[Weekly Wrap] To CPD or not to CPD?
We reported the view of some RFAs that education providers are "scaremongering" about CPD requirements in order to make money, or at least cut their losses (because several providers dramatically overestimated how many authorised financial advisers there would be).
The issue here is that while AFAs have clear CPD requirements, the picture is murky when it comes to RFAs, who still have the general requirement to be competent to do their job.
Whether this requires them to attend CPD courses is a topic of debate; as some commenters have pointed out, risk advice isn't as complex as investment advice and information from product suppliers could be argued as sufficient. Perhaps this could be a future FMA guidance note.
Another story involving RFAs this week was around a government review of the Financial Advisers Act, which includes the question of whether RFAs should be given a different title.
There is some concern that RFA implies a professional status or qualification, when in reality it means people have put themselves on a list. We have reported previously that the FMA is cracking down on advisers using "RFA" as part of promotional material, which raises the question of why bother having the designation at all.
PAA chairman Peter Leitch is one who doesn't think the RFA designation needs to be changed. But it could be argued that in the regulated environment the term "registered financial adviser" is as redundant as "registered teacher" or "registered doctor": when dealing with these people the assumption is that they are allowed to take part in the industry.
Amid all the discussion about RFAs, AFAs were also in the news, with a prediction that there could be a big increase in the number of AFAs this year. There is no question that a number of advisers qualified and capable of becoming AFAs are sitting in QFEs, for a variety of reasons.
What isn't clear is how many there are and how many of them would be willing to become AFAs, which wouldn't necessarily mean them breaking ties with whichever QFE they are with and striking out on their own. A number of non-QFE KiwiSaver providers are increasing their AFA presence to help promote their products.
Another discussion point this week was the risks of social media use for advisers. In a regulated world they have to be careful what they say online, because the same rules of the Financial Advisers Act apply. The difficulty with social media is its informal nature, which can lead people to say things they wouldn't say face-to-face, or in the case of advisers, to forget things they are meant to say.

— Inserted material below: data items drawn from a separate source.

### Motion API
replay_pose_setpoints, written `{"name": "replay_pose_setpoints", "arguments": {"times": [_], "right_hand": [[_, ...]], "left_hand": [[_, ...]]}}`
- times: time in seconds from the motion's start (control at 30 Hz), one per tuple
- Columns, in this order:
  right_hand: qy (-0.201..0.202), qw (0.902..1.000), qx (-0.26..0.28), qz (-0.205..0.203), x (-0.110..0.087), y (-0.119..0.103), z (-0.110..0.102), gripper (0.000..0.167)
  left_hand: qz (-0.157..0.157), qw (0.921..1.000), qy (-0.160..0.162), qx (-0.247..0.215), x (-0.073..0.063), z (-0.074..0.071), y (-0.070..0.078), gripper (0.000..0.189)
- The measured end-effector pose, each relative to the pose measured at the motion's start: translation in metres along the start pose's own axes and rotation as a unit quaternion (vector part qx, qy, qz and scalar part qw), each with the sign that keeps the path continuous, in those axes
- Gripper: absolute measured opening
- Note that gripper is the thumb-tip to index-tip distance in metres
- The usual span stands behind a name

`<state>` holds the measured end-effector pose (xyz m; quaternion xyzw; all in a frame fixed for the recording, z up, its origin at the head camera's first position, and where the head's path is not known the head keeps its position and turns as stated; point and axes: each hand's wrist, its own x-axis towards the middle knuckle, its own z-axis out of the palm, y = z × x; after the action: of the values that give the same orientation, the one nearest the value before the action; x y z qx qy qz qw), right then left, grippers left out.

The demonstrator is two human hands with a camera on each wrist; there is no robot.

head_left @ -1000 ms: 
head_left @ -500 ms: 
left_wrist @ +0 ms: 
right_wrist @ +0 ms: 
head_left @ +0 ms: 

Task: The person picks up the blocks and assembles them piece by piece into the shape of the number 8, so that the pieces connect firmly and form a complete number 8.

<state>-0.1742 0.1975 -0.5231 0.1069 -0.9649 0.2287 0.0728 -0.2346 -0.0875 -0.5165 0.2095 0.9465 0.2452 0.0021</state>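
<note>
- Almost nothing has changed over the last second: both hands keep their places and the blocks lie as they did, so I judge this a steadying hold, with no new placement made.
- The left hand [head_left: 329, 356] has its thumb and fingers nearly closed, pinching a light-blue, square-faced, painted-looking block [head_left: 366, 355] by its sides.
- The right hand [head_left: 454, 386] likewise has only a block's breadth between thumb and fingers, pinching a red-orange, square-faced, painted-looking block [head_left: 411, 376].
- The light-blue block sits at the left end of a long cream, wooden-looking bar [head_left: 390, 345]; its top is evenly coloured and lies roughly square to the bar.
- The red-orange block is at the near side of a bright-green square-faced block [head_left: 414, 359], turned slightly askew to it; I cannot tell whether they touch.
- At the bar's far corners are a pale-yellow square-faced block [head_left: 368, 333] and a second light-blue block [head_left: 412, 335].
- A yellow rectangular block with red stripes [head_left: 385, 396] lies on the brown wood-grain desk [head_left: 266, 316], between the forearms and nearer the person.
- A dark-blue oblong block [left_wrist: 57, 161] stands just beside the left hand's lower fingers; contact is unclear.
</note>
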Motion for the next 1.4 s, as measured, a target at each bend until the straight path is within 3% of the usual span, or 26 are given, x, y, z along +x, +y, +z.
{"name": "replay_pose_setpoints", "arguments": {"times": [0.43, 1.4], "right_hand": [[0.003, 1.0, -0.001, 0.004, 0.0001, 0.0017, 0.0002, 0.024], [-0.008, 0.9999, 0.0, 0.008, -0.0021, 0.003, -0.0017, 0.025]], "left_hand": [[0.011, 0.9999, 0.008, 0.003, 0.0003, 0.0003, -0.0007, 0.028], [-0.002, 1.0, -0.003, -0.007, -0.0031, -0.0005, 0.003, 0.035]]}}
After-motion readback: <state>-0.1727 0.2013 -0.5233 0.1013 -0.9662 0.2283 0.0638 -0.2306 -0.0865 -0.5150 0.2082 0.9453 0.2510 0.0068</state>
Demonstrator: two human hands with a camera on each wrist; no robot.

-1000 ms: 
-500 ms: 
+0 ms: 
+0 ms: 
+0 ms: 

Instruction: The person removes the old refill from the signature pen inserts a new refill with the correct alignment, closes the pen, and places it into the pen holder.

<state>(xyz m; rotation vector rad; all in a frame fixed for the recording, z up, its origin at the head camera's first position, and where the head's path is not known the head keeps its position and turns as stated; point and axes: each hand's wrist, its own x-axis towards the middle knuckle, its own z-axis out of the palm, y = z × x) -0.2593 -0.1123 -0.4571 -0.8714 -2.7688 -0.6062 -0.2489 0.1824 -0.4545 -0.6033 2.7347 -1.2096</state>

And a prominent fund manager says it is "inevitable" commission for advisers will be banned in New Zealand. This would mean issues when it comes to KiwiSaver, due to the small balances making fee-based advice unviable.
Other stories for advisers this week included the challenges of investing in emerging markets and dealing with KiwiSaver buyouts.
There are a couple of new jobs listed this week, too, and some movement on the people front at Spicers, Fidelity and Newpark.